Keto, non keto, south beach diet, Paleo, gluten free, vegan, vegetarian, Atkins diet, who cares


----------



## LibraryLady (Feb 23, 2019)

PDL said:


> For weight loss, all that matters is calories in vs. calories out.
> 
> Keto, non keto, south beach diet, Paleo, gluten free, vegan, vegetarian, Atkins diet, who cares


Riiight...

So, that means a diet of candy bars is ok just so long as you are sweating off more calories in the sauna, hmmm?

LL


----------



## 0699 (Feb 23, 2019)

LibraryLady said:


> Riiight...
> 
> So, that means a diet of candy bars is ok just so long as you are sweating off more calories in the sauna, hmmm?
> 
> LL


Surprisingly, there have been people that have lost weight on an all junk food diet...
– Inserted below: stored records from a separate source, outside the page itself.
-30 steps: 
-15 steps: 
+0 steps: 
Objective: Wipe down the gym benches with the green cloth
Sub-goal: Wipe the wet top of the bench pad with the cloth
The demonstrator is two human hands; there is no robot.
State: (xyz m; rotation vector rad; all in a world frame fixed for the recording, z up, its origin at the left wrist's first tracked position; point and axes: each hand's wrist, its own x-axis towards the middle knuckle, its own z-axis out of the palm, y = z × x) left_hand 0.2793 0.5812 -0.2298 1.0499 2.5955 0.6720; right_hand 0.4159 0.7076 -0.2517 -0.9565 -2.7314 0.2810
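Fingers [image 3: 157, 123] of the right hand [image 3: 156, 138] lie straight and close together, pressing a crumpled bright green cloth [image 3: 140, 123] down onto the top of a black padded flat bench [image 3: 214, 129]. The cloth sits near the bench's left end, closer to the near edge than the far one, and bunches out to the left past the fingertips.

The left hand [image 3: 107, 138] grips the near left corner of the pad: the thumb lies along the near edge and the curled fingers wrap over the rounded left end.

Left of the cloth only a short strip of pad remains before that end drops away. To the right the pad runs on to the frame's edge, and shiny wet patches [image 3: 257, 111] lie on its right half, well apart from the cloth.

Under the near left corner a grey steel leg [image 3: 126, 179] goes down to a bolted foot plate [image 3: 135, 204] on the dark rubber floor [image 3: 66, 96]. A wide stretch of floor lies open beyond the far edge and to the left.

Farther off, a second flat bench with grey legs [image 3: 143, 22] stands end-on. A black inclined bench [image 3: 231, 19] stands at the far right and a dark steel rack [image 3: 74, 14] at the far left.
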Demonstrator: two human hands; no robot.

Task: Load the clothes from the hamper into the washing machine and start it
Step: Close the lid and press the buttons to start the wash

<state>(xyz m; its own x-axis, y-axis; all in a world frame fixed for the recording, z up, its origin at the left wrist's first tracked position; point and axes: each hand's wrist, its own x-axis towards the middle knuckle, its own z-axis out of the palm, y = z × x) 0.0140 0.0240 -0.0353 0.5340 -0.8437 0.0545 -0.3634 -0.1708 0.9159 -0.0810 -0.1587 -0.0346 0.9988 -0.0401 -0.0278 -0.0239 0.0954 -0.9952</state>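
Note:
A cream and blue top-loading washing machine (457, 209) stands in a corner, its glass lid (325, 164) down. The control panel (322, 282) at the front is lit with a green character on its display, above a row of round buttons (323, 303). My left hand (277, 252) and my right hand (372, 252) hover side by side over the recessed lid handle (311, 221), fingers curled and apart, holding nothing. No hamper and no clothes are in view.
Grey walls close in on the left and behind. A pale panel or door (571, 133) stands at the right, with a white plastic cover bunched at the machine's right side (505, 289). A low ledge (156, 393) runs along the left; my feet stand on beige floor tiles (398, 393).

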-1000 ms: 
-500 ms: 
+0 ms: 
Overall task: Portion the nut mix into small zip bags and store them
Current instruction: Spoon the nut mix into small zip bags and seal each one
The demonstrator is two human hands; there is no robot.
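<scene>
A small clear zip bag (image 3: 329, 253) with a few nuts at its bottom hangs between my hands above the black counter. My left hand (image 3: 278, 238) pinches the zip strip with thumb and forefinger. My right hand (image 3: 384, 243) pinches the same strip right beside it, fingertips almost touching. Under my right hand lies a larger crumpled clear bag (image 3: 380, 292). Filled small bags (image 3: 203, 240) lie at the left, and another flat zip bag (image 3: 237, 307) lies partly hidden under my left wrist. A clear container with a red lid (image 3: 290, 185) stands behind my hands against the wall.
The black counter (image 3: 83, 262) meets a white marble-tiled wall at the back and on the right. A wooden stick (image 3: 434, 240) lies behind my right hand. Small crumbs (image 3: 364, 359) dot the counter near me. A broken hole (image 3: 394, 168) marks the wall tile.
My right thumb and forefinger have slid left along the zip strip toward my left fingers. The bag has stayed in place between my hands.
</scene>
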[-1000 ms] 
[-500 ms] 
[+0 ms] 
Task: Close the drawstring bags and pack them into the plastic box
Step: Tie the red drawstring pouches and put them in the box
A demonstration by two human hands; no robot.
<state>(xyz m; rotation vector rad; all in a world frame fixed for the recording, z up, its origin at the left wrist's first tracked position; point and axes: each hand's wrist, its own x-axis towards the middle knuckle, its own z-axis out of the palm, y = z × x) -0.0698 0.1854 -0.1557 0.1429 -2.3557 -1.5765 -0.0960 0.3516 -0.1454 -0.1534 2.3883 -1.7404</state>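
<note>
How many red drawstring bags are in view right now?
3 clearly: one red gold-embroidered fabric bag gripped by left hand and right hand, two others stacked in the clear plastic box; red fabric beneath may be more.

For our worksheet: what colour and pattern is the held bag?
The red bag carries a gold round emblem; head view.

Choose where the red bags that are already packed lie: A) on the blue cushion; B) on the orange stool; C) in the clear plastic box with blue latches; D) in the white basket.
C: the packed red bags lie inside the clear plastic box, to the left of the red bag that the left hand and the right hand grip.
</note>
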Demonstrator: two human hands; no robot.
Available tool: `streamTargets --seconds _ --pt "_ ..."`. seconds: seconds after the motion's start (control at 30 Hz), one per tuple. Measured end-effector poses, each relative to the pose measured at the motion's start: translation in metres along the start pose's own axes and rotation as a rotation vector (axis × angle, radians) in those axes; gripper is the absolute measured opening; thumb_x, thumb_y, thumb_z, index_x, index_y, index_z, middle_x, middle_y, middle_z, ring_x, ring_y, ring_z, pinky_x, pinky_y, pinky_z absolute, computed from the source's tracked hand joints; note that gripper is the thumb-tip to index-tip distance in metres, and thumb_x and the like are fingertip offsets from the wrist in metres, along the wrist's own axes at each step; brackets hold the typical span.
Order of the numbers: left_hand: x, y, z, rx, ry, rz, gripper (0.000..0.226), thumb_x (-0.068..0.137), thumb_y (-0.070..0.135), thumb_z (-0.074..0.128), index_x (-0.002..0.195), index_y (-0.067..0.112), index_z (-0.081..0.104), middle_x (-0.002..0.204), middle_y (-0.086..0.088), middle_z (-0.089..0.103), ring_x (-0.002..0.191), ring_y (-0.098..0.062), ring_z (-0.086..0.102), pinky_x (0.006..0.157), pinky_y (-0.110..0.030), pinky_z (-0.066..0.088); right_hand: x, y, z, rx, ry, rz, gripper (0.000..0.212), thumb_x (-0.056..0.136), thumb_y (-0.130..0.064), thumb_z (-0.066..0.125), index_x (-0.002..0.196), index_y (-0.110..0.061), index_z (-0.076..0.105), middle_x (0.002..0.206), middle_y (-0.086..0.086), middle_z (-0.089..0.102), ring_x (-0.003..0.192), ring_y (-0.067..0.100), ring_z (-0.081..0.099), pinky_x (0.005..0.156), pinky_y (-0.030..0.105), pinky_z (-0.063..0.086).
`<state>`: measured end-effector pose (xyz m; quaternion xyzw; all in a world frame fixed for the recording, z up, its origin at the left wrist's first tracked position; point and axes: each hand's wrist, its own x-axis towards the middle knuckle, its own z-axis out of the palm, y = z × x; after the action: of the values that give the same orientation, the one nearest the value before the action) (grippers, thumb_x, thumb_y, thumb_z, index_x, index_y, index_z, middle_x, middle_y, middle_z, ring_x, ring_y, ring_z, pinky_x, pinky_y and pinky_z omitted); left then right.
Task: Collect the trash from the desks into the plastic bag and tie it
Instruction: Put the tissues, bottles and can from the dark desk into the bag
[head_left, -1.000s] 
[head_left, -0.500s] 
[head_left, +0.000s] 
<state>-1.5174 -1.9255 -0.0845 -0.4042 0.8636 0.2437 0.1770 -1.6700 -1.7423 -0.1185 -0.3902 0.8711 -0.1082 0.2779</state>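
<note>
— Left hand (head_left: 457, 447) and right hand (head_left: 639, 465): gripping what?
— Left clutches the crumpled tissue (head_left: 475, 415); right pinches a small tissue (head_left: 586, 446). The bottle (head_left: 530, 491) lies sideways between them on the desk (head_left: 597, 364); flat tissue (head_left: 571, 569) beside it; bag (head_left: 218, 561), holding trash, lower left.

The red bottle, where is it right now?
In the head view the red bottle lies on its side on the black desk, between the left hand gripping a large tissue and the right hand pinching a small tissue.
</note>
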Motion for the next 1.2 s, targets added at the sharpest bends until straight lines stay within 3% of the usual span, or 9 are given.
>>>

This Guy Only Ate Junk Food For A Month And Lost 11 Pounds


----------



## LibraryLady (Feb 23, 2019)

0699 said:


> Surprisingly, there have been people that have lost weight on an all junk food diet...
> 
> This Guy Only Ate Junk Food For A Month And Lost 11 Pounds


The article does point out he restricted his caloric intake which helped. Not many people have that will power when it comes to junk food. And the long term affect of not getting the right kind of nutrients is not discussed.

Calories in/out needs to be a life long sustainable balance that's easy on the pocketbook, not time consuming, not stressful or strict, (like Keto and Paleo), flexible, and, in the case of the OP, maintainable in austere conditions.

In other words, simple and practical.

LL


----------



## Cookie_ (Feb 23, 2019)

PDL said:


> For weight loss, all that matters is calories in vs. calories out.
> 
> Keto, non keto, south beach diet, Paleo, gluten free, vegan, vegetarian, Atkins diet, who cares



For weight loss sure; for overall health, managing your micro/macro nutrients are important as well.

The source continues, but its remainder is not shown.